Background/Objectives: A typical Wireless Sensor Network (WSN) is a collection of Sensor nodes with limited charge that get deployed in a range enabling different applications. Enormous potential is there for deployment of WSN in consumer centric applications, industry sector and defence. Method: WSNs are vulnerable to various types of attack, upon which black-hole, a type of Denial of Service (DoS) pose enormous challenge in detection and defence. The primary characteristic of the attack is that reprogramming done by attackers in the captured nodes block the packets received than forwarding to the base station.

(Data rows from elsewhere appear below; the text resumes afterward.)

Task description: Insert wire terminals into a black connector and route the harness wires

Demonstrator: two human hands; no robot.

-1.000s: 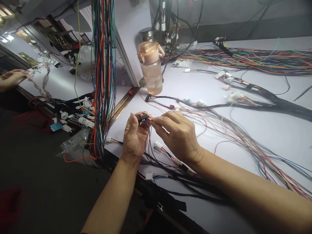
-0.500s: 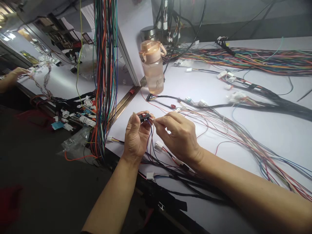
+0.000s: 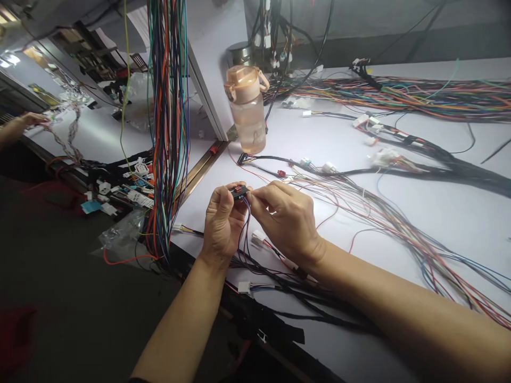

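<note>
Connector [image 3: 238,191], small, black and red, sits pinched in the left hand [image 3: 222,223] above the white surface [image 3: 399,213]. The right hand [image 3: 286,218] pinches a thin wire end right beside it. Pushing that wire in looks like the step now; it needs careful aim.

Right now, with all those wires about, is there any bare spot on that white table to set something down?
Yes. A bare patch of white table lies between the black-wrapped harness and the fanned coloured wires. Another lies right of the bottle, before the far wire bundle. It is crowded around both hands and at the near edge.
</note>
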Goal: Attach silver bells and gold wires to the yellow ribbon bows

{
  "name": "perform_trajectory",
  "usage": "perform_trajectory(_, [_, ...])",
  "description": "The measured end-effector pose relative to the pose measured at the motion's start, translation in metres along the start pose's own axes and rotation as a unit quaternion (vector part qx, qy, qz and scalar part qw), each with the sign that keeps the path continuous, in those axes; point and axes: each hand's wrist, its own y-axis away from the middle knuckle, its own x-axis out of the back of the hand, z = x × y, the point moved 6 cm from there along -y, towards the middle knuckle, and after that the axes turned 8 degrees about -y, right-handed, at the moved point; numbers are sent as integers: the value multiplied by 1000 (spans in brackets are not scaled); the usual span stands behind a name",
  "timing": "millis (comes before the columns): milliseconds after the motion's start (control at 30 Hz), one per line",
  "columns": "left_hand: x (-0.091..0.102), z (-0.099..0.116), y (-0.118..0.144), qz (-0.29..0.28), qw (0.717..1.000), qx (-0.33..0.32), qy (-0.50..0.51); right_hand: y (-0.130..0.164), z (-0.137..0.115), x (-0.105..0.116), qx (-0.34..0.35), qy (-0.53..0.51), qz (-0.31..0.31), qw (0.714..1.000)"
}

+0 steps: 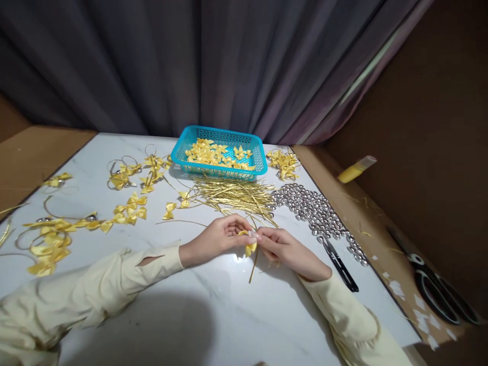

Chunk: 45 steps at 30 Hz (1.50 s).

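Grey curtain behind white marble bench (229, 315). Left hand (213, 238) and right hand (284, 249) meet near centre, both pinched on a small yellow ribbon bow (249, 248) with gold cord hanging below. Gold cord pile (232, 195) just beyond; blue basket (219, 152) of bows far centre; silver beads (316, 211) right; black snips (341, 264) beside right wrist.

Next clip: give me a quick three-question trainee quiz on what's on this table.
1. True or false: the blue basket holds yellow bows.
2. What do the left hand and right hand pinch between them?
3. The silver beads lie: A) inside the basket B) right of the gold strips C) under the black snips

Key: 1 true; 2 a yellow bow on a gold strip; 3 B.
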Motion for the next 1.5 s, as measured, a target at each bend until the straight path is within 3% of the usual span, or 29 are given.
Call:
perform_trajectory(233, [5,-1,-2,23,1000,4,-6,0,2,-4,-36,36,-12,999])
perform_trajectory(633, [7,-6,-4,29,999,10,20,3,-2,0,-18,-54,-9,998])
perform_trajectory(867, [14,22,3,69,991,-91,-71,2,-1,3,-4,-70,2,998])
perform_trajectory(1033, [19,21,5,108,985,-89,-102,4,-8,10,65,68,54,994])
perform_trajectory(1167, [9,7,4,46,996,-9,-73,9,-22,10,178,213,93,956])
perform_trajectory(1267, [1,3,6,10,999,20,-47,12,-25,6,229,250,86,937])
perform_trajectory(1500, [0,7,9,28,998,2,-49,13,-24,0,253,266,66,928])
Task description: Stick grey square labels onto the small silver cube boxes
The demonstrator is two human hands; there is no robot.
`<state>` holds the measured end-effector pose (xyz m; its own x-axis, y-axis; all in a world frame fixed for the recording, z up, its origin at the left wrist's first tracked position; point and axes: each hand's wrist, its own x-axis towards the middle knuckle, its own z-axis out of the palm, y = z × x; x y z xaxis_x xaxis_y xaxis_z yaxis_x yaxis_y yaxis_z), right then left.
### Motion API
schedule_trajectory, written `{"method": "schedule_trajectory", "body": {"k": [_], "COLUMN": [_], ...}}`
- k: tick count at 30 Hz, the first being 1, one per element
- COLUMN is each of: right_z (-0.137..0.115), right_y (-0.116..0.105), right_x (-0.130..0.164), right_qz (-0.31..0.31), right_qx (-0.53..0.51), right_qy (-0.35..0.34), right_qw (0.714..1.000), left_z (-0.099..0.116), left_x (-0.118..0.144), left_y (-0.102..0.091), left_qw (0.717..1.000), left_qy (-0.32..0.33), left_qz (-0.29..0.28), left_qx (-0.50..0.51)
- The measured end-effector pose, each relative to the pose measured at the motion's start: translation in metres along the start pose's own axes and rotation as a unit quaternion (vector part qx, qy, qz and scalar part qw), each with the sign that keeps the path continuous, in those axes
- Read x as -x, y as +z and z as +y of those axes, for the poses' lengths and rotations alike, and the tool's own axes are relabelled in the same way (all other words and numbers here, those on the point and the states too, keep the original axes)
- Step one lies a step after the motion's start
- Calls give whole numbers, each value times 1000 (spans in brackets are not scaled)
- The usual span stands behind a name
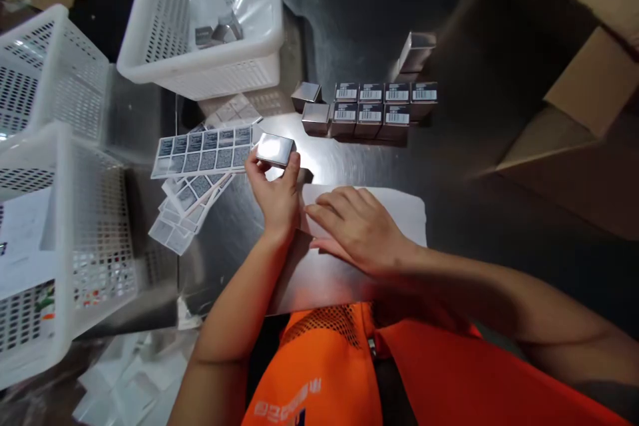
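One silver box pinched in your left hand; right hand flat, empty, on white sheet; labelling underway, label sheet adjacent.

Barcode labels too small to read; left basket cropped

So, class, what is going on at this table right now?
A person in an orange vest works at a metal table. The left hand holds up a small silver box by its edges, next to sheets of printed labels. The right hand lies flat on a white sheet. Farther back, similar boxes with barcode labels stand in two rows, with a few unlabelled ones beside them. White baskets stand to the left.
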<state>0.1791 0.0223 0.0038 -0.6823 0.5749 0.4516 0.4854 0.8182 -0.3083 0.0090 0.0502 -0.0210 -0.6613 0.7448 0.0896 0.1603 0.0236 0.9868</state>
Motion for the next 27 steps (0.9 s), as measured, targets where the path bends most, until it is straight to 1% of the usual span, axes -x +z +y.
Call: {"method": "schedule_trajectory", "body": {"k": [1, 3, 6, 9, 12, 14, 17, 21, 25, 27], "right_z": [-1, 3, 14, 20, 20, 16, 10, 6, 10, 12], "right_y": [5, 11, 14, 12, 10, 11, 13, 16, 15, 13], "right_x": [0, 1, 2, 4, 3, 2, 1, 2, 4, 5], "right_qz": [-15, -31, -39, -41, -30, 1, 45, 36, 60, 62], "right_qx": [16, 28, -9, -41, -44, -37, -22, -4, -49, -53], "right_qy": [-3, 7, 23, 18, 0, -11, -25, -12, -2, -9], "right_qw": [1000, 999, 999, 998, 999, 999, 998, 999, 997, 997], "left_z": [0, 1, 3, 4, 5, 6, 9, 13, 14, 12], "left_x": [3, 7, 10, 9, 6, 6, 7, 11, 11, 11], "left_y": [1, 0, -2, -2, -2, -2, -3, -1, 1, 1], "left_qw": [1000, 998, 994, 992, 990, 991, 990, 987, 979, 977], "left_qy": [-12, -43, -64, -68, -72, -74, -100, -131, -161, -159], "left_qz": [-9, -43, -90, -110, -119, -111, -94, -94, -125, -138], "left_qx": [2, -1, -11, 1, 9, -4, -25, -8, -18, -26]}}
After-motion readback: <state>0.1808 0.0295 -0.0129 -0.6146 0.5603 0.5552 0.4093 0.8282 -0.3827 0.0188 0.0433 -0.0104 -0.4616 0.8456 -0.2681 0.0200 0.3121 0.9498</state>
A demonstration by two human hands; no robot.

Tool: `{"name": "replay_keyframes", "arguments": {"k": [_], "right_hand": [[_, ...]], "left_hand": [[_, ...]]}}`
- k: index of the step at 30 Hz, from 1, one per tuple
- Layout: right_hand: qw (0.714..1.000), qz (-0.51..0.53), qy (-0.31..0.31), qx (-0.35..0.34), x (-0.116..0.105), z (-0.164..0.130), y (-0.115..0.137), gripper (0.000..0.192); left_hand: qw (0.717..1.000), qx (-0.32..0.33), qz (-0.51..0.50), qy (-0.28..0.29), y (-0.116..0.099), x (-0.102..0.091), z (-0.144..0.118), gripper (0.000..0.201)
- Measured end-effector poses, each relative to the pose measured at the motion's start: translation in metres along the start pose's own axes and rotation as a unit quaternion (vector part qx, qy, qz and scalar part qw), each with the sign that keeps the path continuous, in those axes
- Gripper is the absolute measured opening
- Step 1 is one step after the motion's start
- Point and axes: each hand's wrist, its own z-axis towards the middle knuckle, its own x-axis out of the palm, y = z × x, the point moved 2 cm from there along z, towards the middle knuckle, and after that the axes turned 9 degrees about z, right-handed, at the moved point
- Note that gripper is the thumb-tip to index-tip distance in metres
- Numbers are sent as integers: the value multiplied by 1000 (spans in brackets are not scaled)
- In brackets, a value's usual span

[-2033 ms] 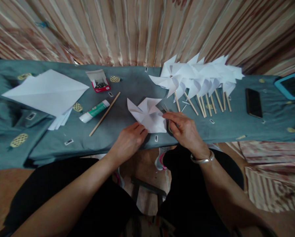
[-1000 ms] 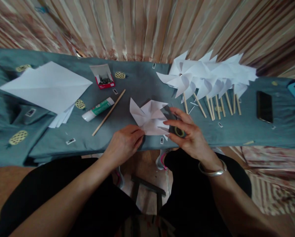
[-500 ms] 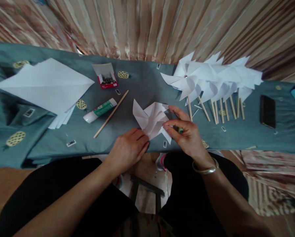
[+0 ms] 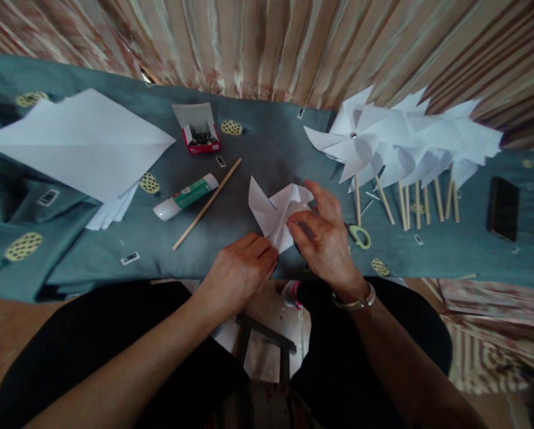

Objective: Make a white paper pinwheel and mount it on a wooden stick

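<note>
Head view: a part-folded white paper pinwheel (image 4: 278, 214) lies near the front edge of the cloth-covered table (image 4: 115, 256), between the two hands. One pointed blade stands up at its far left side.

The left hand (image 4: 244, 262) has its fingers drawn together, the tips closed on the near edge of the paper; the thumb's contact is partly hidden. The right hand (image 4: 324, 235) pinches a turned-in part of the paper near the middle between thumb and forefinger, with another finger extended at the far right edge.

To the left of the piece lie a wooden stick (image 4: 206, 205) and a glue stick (image 4: 186, 196), with an open box of metal pins (image 4: 202, 134) beyond. Green-handled scissors (image 4: 360, 227) lie just beside the right hand, and a row of assembled pinwheels (image 4: 405, 134) farther right.

Handling assessment: the paper is judged very light and thin, springy where curled, and liable to slide on the cloth, crease or tear at the inner cuts. Recommended holds: flat fingertip pressure near the centre, and a light pinch at each blade's tip, leaving the curves uncrushed.
</note>
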Motion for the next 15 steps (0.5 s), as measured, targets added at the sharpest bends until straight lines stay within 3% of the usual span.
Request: {"name": "replay_keyframes", "arguments": {"k": [15], "right_hand": [[999, -31, 29, 16, 6, 1, 0, 15]], "left_hand": [[1000, -13, -3, -1, 0, 0, 1, 14]]}}
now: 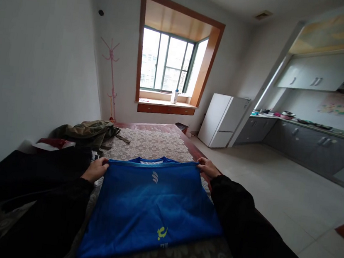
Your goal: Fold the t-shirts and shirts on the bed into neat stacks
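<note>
A blue T-shirt lies folded over on the table, with a small white logo near its far edge and a yellow-green emblem nearer me. Its lighter blue hem runs across between my hands, and part of the collar shows just beyond it. My left hand pinches the far left corner of the fabric. At the far right corner, my right hand grips the same edge between thumb and fingers. The edge is stretched fairly straight between them. The near part of the shirt has some creases.
A patterned tablecloth covers the wooden table. On the left lie a camouflage-green backpack and dark clothing. Farther off stand a pink coat rack, a white fridge and grey kitchen cabinets.
</note>
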`<state>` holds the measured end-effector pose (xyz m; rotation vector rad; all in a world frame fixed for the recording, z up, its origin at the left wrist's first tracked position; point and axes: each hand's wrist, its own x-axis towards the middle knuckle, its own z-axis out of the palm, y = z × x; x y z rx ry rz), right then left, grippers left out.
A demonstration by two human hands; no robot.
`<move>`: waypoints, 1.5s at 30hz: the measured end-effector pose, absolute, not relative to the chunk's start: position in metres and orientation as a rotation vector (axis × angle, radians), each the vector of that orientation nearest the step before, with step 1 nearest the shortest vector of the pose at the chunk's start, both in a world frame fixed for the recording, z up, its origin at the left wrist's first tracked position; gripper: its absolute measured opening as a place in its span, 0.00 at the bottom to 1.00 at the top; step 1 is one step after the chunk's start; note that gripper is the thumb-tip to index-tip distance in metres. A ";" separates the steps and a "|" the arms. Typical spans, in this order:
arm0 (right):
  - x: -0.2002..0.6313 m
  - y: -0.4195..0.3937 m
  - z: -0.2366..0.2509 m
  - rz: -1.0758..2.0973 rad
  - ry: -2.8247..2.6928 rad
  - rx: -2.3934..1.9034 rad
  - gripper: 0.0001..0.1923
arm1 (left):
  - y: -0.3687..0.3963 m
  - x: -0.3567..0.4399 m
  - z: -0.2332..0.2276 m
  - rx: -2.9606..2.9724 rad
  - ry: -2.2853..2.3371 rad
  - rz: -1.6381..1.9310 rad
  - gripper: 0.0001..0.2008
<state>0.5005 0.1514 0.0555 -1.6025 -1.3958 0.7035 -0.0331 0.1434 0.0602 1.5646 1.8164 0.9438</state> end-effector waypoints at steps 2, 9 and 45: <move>0.500 0.173 0.048 0.639 -1.410 -1.673 0.08 | 0.163 -0.030 0.052 1.528 1.827 0.968 0.07; 0.478 0.238 0.012 0.395 -1.321 -1.847 0.08 | 0.194 -0.017 0.007 1.341 1.902 1.167 0.05; 0.449 0.217 -0.019 0.113 -1.702 -1.981 0.18 | 0.191 -0.020 -0.009 1.694 1.881 1.173 0.19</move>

This results in information entering the black hole area not getting routed to the destination and degradation of QoS factors of delay and final throughput. In this study a comparative performance weighing of Star and tree topology setup of WSN nodes is carried out under the black hole scenario. In case, the parameter of delay is vital Mesh setup is chosen and in the requirement of throughput efficiency and fault tolerance Star topology is chosen. A methodology for choosing the topology depending on the required service parameter under black hole scenario is also devised. Findings: The vital parameters considered for the simulation study are delay in transmission of packets and throughput efficiency among the sensor nodes. The results prove a considerable reduction of the parameter of delay in transmission of packets if hybrid topology is followed and a reasonable increase in the QoS parameter of throughput as mesh topology is adopted during transmission in a black hole vulnerable network. Improvements: The vital parameters of negligible delay and throughput efficiency that contribute effective cooperation among the sensor nodes are taken into account while choosing the appropriate topology, and the results show the distribution of the parameter values for the particular topology chosen.

Keywords

Black Hole Attacks, Delay, Denial of Service, Throughput, Topology.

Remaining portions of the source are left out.